┌──

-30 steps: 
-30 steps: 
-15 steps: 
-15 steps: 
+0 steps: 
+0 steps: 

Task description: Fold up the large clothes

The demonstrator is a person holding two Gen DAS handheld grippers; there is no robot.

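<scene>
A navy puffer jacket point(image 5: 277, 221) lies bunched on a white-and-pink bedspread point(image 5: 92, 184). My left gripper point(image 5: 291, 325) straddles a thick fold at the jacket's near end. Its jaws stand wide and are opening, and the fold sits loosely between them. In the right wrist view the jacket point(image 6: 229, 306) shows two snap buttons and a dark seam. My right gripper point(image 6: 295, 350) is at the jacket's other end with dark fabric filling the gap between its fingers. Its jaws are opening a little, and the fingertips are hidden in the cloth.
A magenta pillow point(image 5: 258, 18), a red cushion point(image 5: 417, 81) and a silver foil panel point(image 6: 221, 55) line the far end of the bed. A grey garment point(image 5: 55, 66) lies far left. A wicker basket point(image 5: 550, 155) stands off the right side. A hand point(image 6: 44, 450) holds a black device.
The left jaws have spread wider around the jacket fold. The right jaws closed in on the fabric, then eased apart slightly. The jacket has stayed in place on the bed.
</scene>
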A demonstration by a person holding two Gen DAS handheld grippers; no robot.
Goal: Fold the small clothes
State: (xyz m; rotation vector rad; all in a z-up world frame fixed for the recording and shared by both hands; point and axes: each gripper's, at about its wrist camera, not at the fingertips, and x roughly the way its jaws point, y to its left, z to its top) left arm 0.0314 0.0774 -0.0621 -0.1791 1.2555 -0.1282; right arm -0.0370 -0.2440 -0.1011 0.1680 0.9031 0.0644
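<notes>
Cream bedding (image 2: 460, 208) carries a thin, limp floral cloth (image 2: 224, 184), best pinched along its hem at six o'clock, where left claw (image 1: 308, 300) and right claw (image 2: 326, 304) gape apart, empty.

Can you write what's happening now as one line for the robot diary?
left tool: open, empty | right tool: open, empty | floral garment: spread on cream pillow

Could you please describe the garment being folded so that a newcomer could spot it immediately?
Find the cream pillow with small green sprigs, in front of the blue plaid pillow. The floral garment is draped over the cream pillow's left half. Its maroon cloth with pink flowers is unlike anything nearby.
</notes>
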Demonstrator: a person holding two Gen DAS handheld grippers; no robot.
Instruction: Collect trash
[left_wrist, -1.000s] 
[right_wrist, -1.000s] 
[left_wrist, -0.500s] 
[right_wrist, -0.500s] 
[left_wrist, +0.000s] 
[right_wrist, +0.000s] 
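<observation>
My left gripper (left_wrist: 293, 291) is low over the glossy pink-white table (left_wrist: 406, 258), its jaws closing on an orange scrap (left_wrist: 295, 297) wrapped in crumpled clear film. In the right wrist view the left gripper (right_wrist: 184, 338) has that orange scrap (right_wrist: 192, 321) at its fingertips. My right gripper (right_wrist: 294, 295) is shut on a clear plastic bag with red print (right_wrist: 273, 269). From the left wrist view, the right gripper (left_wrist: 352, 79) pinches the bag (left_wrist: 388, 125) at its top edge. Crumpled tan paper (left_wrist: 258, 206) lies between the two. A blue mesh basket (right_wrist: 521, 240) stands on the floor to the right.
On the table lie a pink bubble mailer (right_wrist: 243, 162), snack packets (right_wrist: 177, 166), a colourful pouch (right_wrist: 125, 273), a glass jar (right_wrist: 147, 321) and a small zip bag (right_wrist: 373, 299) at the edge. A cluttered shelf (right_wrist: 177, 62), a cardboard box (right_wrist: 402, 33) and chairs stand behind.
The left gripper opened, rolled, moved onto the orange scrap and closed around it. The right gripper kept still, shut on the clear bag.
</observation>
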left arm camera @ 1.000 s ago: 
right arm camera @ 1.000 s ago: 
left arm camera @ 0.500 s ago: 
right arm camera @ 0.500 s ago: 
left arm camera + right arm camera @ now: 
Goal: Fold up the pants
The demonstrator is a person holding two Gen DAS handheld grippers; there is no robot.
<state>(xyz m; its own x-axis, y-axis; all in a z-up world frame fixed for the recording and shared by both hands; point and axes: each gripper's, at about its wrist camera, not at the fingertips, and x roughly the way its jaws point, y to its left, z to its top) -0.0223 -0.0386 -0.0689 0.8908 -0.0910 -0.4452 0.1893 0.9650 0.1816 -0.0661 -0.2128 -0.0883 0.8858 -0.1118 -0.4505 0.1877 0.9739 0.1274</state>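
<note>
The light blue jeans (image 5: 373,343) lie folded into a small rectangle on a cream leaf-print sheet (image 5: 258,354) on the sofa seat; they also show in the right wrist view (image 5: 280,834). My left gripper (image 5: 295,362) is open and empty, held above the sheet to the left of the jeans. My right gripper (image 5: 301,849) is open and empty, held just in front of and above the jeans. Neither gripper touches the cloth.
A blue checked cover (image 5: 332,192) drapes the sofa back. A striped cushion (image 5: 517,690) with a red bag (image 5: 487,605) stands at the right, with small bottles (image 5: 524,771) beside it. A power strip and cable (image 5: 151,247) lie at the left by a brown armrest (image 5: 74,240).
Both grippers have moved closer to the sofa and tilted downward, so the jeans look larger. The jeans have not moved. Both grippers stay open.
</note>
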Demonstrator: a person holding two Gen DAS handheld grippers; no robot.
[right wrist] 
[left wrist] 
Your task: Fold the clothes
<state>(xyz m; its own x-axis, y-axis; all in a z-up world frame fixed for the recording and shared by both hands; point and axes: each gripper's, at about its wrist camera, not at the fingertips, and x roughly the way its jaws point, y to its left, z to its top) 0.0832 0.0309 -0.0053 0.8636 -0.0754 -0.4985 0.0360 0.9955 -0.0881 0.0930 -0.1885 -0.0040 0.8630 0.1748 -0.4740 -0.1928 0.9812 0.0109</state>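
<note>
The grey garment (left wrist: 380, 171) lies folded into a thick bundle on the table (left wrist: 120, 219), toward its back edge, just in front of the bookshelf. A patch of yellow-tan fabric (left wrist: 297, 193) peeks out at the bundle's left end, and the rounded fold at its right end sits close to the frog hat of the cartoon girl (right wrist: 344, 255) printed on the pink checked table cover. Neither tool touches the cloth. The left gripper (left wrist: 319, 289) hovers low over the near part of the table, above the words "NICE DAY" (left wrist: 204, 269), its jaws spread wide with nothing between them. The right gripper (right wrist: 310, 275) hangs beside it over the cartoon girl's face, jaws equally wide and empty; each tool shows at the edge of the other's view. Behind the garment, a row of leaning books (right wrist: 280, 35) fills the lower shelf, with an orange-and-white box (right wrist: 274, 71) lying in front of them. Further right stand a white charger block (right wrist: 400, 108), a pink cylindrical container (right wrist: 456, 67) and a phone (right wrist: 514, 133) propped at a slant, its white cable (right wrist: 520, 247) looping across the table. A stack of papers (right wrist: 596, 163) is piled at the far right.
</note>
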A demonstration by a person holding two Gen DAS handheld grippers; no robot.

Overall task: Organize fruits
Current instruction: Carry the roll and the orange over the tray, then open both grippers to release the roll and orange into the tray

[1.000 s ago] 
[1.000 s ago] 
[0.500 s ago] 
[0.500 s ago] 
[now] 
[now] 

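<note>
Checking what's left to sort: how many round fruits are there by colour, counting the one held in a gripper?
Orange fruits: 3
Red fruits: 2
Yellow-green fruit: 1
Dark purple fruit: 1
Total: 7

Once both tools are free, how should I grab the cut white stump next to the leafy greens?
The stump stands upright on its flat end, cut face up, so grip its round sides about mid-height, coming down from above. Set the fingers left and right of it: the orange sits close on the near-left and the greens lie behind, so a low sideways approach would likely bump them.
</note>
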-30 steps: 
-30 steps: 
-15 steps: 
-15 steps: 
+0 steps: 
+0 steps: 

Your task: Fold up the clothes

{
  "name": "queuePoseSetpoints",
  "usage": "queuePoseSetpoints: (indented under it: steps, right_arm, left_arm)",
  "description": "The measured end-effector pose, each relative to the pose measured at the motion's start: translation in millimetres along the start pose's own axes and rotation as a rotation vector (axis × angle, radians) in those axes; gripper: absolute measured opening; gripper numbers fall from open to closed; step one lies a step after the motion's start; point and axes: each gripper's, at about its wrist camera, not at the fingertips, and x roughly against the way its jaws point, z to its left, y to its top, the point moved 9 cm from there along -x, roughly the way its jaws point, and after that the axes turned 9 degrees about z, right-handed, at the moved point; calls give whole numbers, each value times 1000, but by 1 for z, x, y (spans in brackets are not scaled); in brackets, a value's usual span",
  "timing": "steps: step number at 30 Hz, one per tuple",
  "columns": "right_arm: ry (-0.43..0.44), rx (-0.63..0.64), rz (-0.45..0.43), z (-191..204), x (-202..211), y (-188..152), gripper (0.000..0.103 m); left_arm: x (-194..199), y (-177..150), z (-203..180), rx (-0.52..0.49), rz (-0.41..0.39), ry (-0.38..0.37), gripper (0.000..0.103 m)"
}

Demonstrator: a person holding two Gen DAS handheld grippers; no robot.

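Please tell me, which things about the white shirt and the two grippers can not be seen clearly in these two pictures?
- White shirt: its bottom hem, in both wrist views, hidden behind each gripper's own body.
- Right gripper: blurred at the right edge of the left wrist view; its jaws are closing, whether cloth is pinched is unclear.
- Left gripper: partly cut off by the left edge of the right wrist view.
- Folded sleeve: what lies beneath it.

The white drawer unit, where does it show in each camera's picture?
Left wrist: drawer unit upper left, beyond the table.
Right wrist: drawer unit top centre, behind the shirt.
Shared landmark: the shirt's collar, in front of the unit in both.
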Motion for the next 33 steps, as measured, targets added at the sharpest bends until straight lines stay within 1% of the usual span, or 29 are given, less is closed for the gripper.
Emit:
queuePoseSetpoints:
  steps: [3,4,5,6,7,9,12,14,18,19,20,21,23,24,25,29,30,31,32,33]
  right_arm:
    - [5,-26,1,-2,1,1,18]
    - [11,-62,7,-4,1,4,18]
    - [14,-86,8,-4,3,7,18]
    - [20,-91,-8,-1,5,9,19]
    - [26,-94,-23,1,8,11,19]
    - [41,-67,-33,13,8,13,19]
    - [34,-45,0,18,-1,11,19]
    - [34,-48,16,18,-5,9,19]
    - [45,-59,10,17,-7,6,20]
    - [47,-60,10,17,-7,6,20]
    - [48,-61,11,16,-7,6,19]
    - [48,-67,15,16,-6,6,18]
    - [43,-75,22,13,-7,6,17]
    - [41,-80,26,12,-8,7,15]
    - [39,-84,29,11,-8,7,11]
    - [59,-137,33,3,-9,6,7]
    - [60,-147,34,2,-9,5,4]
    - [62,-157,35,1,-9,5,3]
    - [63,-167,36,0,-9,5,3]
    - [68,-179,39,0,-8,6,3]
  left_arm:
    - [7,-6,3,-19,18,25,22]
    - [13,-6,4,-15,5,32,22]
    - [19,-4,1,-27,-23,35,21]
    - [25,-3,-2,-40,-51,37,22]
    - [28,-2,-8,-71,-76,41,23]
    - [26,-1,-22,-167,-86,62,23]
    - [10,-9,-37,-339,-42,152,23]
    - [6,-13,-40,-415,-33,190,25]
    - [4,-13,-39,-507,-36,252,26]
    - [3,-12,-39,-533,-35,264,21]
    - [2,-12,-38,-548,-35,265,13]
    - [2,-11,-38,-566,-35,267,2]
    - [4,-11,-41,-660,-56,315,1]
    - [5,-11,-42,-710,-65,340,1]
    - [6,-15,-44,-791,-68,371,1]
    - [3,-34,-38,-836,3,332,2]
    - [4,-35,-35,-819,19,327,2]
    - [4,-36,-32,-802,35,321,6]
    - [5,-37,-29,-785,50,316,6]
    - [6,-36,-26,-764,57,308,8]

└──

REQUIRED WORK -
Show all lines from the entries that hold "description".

ANSWER TO THE PROBLEM -
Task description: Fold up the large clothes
  "description": "The measured end-effector pose, each relative to the pose measured at the motion's start: translation in millimetres along the start pose's own axes and rotation as a rotation vector (axis × angle, radians) in those axes; gripper: absolute measured opening; gripper numbers fall from open to closed; step one lies a step after the motion's start; point and axes: each gripper's, at about its wrist camera, not at the fingertips, and x roughly against the way its jaws point, z to its left, y to its top, the point moved 9 cm from there along -x, roughly the way its jaws point, and after that the axes turned 9 degrees about z, right-handed, at the moved point; calls give whole numbers, each value times 1000, but by 1 for z, x, y (spans in brackets are not scaled); in brackets, a value's usual span",

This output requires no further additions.